Is it any wonder that he thrives on the North American funding system, which is totally meritocratic? “If you get money, then you can sustain your laboratory,” he says simply. “If you are not able to get money – because your science may not be at that level – and you don’t get funding, then you will lose your laboratory”. Only 10-15 per cent of applicants get funding; he’s been funded for the past 20 years, raising money both from granting agencies and “diagnostic companies” hoping to invest in his research.
Is it any wonder that he loves sports, “just about every sport, and I watch a lot on television”? Is it any wonder that he himself plays tennis almost compulsively, both in Cyprus – which he visits every few months – and in Canada, winter and summer?
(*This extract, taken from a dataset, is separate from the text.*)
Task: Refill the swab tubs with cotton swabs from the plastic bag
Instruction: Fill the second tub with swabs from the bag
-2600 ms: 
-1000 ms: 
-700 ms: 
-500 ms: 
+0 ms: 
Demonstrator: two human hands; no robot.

I remember something else he mentioned, when explaining why research is frustrating: “Nature has done things in a way that you have to fight to understand it”. I suspect Eleftherios Diamandis views even science as a kind of sport – a game of attrition between himself and Nature, probing its mysteries, revealing its secrets slowly, patiently, shrewdly.
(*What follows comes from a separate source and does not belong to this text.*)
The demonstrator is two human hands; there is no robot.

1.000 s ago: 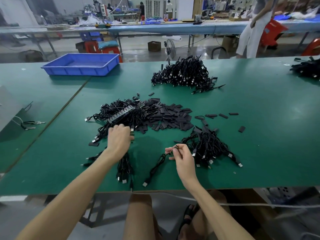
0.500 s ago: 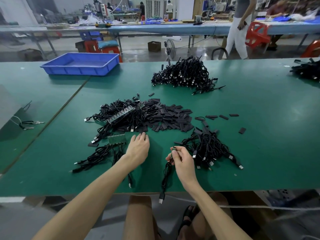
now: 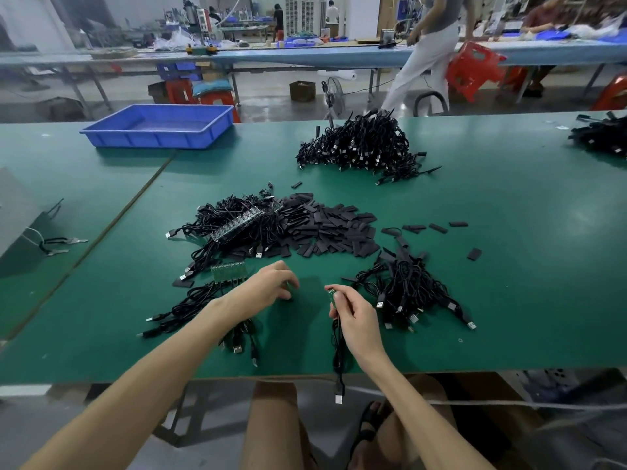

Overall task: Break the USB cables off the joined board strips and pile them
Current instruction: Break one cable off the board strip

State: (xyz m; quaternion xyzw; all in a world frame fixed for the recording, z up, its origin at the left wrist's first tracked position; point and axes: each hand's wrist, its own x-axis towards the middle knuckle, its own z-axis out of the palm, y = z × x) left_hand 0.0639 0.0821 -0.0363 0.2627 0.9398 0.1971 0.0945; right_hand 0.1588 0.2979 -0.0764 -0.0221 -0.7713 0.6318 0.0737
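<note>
Right hand (image 3: 356,315) pinching USB cable (image 3: 337,351), dangling below

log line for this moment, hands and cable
right hand: pinches cable by board end, plug hangs off table edge | left hand: curled beside board strip, grip unclear

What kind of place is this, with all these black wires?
Most likely a factory assembly workshop. Big heaps of USB cables lie on a long green workbench, green board strips wait to be snapped apart, and more long benches with machines stand behind.
</note>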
‘What talent is needed to be a good research scientist?’ I ask, and he laughs out loud. “I’m asked this question a lot,” he replies. “Unfortunately, a whole group of talents are needed – and one which I don’t think you need, and I’m not one of those, is being a genius. You don’t need that. This is one thing you don’t need, and I want you to print it!
“Some of the talents that people may need is they should be hard workers, they should be task-oriented, highly organised, passionate. They must have a personality to deal with people who have money – this has helped me a lot – and persuade them to bring the money to you. Have to be a good manager, a good mentor to your students, select the right people…” He pauses thoughtfully: “I have seen a lot of youngsters who were geniuses, but they were totally disorganised and could not finish anything. I have seen people who were very clever, but they didn’t have the personality to deal with others, or they couldn’t communicate very well.”
It’s a lot like tennis, says Dr Eleftherios Diamandis. If you have a big serve but no ground-strokes, you won’t win the big games. If you have a killer forehand but a weak backhand, you won’t rise to the top. He himself is a quiet all-rounder who’ll compete for every point and – like all good tennis players – runs on mental strength, never doubting himself or the “complex science” he belongs to. The absent-minded scientist may be more romantic. If and when cancer is defeated, however, you just know it’ll be someone like him – a shrewd, tough-minded CEO type – who’ll be thanking the Nobel committee.